▶ [Exercise brief] Although the entries contain pictures, your copy should hold only their exact text.

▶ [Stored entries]
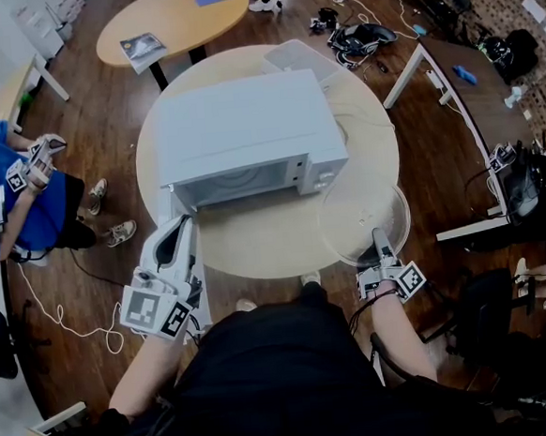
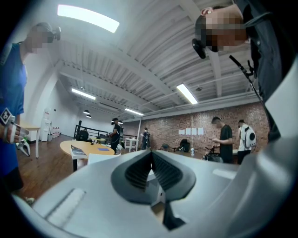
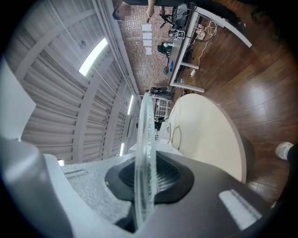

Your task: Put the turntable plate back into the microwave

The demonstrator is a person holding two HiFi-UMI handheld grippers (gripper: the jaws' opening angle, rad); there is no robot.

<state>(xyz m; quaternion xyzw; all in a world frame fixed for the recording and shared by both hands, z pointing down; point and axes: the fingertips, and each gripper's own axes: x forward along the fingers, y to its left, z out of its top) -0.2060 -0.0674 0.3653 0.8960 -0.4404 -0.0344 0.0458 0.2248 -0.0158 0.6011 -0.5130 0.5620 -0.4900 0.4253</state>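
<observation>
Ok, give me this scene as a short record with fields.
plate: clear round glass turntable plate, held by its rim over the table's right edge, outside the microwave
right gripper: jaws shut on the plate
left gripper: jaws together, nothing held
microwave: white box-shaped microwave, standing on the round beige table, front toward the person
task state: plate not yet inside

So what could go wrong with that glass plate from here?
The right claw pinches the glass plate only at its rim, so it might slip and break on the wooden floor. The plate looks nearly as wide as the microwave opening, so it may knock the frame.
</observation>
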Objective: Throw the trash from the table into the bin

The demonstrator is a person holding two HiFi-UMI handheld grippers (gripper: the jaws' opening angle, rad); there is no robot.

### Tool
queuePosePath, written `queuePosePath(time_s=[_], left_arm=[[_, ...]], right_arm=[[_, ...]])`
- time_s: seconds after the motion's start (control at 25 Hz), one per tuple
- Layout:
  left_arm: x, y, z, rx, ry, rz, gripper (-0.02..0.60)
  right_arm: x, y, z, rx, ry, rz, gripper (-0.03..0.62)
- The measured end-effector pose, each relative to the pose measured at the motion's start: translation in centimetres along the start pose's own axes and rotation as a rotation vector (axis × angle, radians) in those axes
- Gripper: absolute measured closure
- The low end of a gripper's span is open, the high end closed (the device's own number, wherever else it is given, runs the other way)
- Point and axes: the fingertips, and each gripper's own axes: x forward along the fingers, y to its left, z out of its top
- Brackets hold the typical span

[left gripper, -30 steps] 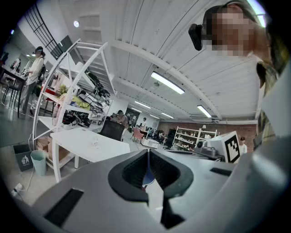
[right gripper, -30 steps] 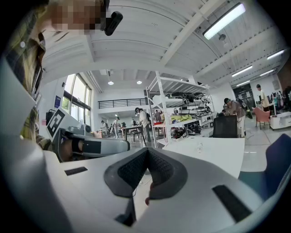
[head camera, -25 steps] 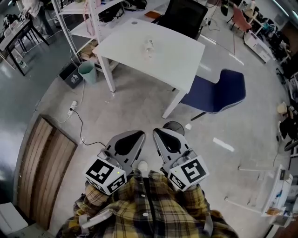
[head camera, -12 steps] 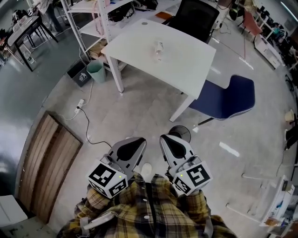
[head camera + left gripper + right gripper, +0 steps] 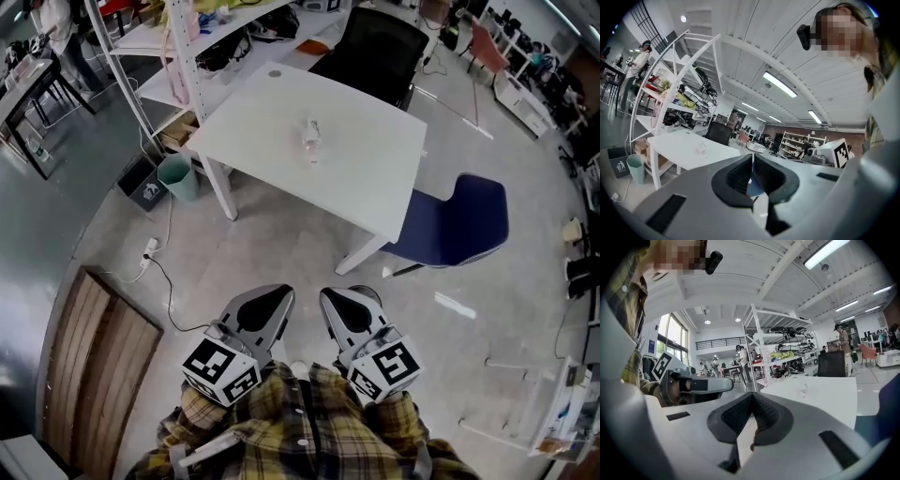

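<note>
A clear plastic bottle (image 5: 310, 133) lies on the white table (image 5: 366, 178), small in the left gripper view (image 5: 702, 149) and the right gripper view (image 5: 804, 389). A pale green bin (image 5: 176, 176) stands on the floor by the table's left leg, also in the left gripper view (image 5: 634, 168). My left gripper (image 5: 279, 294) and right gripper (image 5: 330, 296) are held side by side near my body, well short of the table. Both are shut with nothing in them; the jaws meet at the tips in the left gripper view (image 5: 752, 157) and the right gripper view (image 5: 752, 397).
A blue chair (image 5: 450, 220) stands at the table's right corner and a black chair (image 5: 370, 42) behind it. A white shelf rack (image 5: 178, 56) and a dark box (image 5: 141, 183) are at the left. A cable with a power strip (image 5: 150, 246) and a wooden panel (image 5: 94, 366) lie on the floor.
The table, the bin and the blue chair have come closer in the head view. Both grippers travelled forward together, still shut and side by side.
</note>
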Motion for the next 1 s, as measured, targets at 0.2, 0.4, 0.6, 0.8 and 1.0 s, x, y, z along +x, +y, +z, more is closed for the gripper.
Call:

▶ [Output of the exercise]
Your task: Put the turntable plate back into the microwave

The demonstrator is a person holding two HiFi-UMI handheld grippers (gripper: the jaws' opening angle, rad); there is no robot.

<state>(xyz m; quaternion xyzw; all in a world frame fixed for the recording and shared by both hands, z pointing down; point and axes: the fingertips, and each gripper's own axes: x forward along the fingers, y to its left, z out of its top) -0.2060 -0.0674 0.3653 0.8960 -0.4404 -0.0344 0.0458 0.2248 -0.0158 0.6011 -0.5130 0.5620 -0.4900 0.4253</state>
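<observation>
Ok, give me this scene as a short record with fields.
plate: clear round glass turntable plate, held by its rim over the table's right edge, outside the microwave
right gripper: jaws shut on the plate
left gripper: jaws together, nothing held
microwave: white box-shaped microwave, standing on the round beige table, front toward the person
task state: plate not yet inside

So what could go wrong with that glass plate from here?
The right claw pinches the glass plate only at its rim, so it might slip and break on the wooden floor. The plate looks nearly as wide as the microwave opening, so it may knock the frame.
</observation>
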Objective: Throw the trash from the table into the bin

The demonstrator is a person holding two HiFi-UMI handheld grippers (gripper: the jaws' opening angle, rad); there is no robot.

### Tool
queuePosePath, written `queuePosePath(time_s=[_], left_arm=[[_, ...]], right_arm=[[_, ...]])`
- time_s: seconds after the motion's start (control at 25 Hz), one per tuple
- Layout:
  left_arm: x, y, z, rx, ry, rz, gripper (-0.02..0.60)
  right_arm: x, y, z, rx, ry, rz, gripper (-0.03..0.62)
- The measured end-effector pose, each relative to the pose measured at the motion's start: translation in centimetres along the start pose's own axes and rotation as a rotation vector (axis × angle, radians) in those axes
- Gripper: absolute measured closure
- The low end of a gripper's span is open, the high end closed (the device's own number, wherever else it is given, runs the other way)
- Point and axes: the fingertips, and each gripper's own axes: x forward along the fingers, y to its left, z out of its top
- Brackets hold the typical span

[left gripper, -30 steps] 
[right gripper, -30 steps] 
[head camera, -25 steps] 
[head camera, -12 steps] 
[head camera + left gripper + right gripper, +0 steps] 

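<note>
A clear plastic bottle (image 5: 310, 133) lies on the white table (image 5: 366, 178), small in the left gripper view (image 5: 702, 149) and the right gripper view (image 5: 804, 389). A pale green bin (image 5: 176, 176) stands on the floor by the table's left leg, also in the left gripper view (image 5: 634, 168). My left gripper (image 5: 279, 294) and right gripper (image 5: 330, 296) are held side by side near my body, well short of the table. Both are shut with nothing in them; the jaws meet at the tips in the left gripper view (image 5: 752, 157) and the right gripper view (image 5: 752, 397).
A blue chair (image 5: 450, 220) stands at the table's right corner and a black chair (image 5: 370, 42) behind it. A white shelf rack (image 5: 178, 56) and a dark box (image 5: 141, 183) are at the left. A cable with a power strip (image 5: 150, 246) and a wooden panel (image 5: 94, 366) lie on the floor.
The table, the bin and the blue chair have come closer in the head view. Both grippers travelled forward together, still shut and side by side.
</note>
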Motion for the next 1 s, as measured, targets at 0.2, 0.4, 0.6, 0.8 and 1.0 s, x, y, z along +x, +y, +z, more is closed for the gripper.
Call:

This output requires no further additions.